■ **Task brief**: The data below should be restated word for word, pictures omitted.

■ **Dataset extract**:
----

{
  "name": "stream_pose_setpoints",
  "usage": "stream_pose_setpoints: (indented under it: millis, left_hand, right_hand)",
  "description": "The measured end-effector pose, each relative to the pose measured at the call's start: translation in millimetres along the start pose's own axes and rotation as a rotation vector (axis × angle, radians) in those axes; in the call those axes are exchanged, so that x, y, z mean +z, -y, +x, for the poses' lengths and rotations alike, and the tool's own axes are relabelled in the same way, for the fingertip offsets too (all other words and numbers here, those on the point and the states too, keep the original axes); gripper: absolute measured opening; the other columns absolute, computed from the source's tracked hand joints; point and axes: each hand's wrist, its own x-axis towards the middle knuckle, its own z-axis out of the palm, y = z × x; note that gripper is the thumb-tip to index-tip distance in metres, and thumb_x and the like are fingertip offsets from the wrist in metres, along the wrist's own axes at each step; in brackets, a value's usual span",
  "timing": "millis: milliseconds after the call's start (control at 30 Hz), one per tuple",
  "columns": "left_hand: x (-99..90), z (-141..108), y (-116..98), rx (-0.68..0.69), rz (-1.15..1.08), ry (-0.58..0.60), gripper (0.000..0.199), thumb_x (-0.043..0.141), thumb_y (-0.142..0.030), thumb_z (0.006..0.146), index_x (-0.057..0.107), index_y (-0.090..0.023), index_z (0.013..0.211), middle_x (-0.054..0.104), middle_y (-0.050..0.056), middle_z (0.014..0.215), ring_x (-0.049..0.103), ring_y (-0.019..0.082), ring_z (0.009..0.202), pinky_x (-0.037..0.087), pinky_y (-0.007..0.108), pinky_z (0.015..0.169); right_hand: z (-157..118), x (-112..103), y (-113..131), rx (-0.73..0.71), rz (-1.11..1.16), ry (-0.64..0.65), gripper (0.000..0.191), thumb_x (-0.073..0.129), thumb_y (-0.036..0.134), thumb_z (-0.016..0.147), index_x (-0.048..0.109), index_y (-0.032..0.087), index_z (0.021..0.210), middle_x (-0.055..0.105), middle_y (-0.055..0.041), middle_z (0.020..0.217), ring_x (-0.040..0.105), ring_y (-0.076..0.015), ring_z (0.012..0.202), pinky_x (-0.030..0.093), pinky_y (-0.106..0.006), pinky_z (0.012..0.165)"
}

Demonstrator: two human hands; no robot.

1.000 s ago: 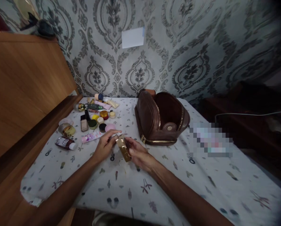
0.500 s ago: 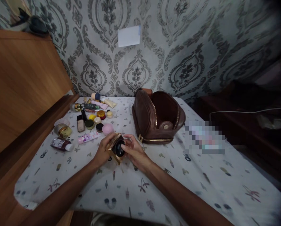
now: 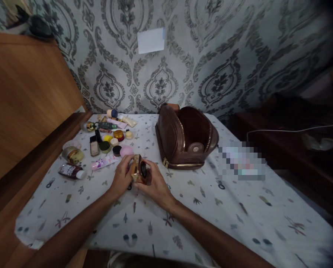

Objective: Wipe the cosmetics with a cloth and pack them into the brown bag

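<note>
Between my two hands, a little above the tablecloth, is a gold box with a round black piece [image 3: 136, 169] on its right-hand side. My left hand [image 3: 122, 175] grips the box from the left, its fingers over the near and far edges. From the right, my right hand [image 3: 156, 182] closes on it, thumb below and fingers above, by the black round part. Just beyond my left hand lie a pink round item [image 3: 126, 150] and a pink printed tube [image 3: 103, 162]. An open brown leather bag [image 3: 172, 136] stands beyond my right hand, its zip undone.
Several jars, tubes and bottles sit at the left, including a dark red bottle with a white cap [image 3: 71, 171] and a yellowish bottle [image 3: 73, 155]. A blurred-out item [image 3: 241, 160] lies right of the bag. A wooden panel [image 3: 29, 74] borders the table's left side.
The gold box has been turned so its round black face points right instead of up toward me. My right hand has shifted around it, the thumb moving down from the black face.
</note>
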Motion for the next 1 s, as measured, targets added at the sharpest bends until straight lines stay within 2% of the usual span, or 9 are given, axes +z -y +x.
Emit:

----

■ **Response to this task**:
{
  "name": "stream_pose_setpoints",
  "usage": "stream_pose_setpoints: (indented under it: millis, left_hand, right_hand)",
  "description": "The measured end-effector pose, each relative to the pose measured at the call's start: translation in millimetres along the start pose's own axes and rotation as a rotation vector (axis × angle, radians) in those axes; in the call those axes are exchanged, so that x, y, z mean +z, -y, +x, for the poses' lengths and rotations alike, and the tool's own axes are relabelled in the same way, for the fingertip offsets too (all other words and numbers here, those on the point and the states too, keep the original axes); gripper: absolute measured opening; the other columns absolute, computed from the source's tracked hand joints; point and axes: each hand's wrist, its own x-axis towards the middle knuckle, its own z-axis out of the palm, y = z × x; note that gripper is the thumb-tip to index-tip distance in metres, and thumb_x and the like are fingertip offsets from the wrist in metres, along the wrist's own axes at each step; in brackets, a value's usual span",
  "timing": "millis: milliseconds after the call's start (control at 30 Hz), one per tuple",
  "columns": "left_hand: x (-99..90), z (-141..108), y (-116..98), rx (-0.68..0.69), rz (-1.15..1.08), ry (-0.58..0.60), gripper (0.000..0.199), thumb_x (-0.043..0.141), thumb_y (-0.142..0.030), thumb_z (0.006..0.146), index_x (-0.057..0.107), index_y (-0.090..0.023), index_z (0.013..0.211), middle_x (-0.054..0.104), middle_y (-0.050..0.056), middle_z (0.014..0.215), ring_x (-0.049..0.103), ring_y (-0.019..0.082), ring_z (0.009..0.202), pinky_x (-0.037..0.087), pinky_y (-0.007..0.108), pinky_z (0.015..0.169); right_hand: z (-157..118), x (-112..103), y (-113..131), rx (-0.73..0.71), rz (-1.11..1.16), ry (-0.64..0.65), gripper (0.000..0.191), thumb_x (-0.073..0.129), thumb_y (-0.036..0.134), thumb_z (-0.016..0.147), index_x (-0.048..0.109), index_y (-0.032..0.087), index_z (0.021..0.210), middle_x (-0.055..0.105), middle_y (-0.055..0.041), middle_z (0.020..0.217), ring_x (-0.040..0.105), ring_y (-0.076..0.015), ring_z (0.012..0.202), pinky_x (-0.030..0.093), pinky_y (-0.106..0.006), pinky_z (0.012..0.165)"
}

Demonstrator: two human hands; no robot.

1.000 s ago: 
0.500 s ago: 
now: 

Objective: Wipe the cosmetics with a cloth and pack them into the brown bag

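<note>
Between my two hands, a little above the tablecloth, is a gold box with a round black piece [image 3: 136, 169] on its right-hand side. My left hand [image 3: 122, 175] grips the box from the left, its fingers over the near and far edges. From the right, my right hand [image 3: 156, 182] closes on it, thumb below and fingers above, by the black round part. Just beyond my left hand lie a pink round item [image 3: 126, 150] and a pink printed tube [image 3: 103, 162]. An open brown leather bag [image 3: 172, 136] stands beyond my right hand, its zip undone.
Several jars, tubes and bottles sit at the left, including a dark red bottle with a white cap [image 3: 71, 171] and a yellowish bottle [image 3: 73, 155]. A blurred-out item [image 3: 241, 160] lies right of the bag. A wooden panel [image 3: 29, 74] borders the table's left side.
The gold box has been turned so its round black face points right instead of up toward me. My right hand has shifted around it, the thumb moving down from the black face.
</note>
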Motion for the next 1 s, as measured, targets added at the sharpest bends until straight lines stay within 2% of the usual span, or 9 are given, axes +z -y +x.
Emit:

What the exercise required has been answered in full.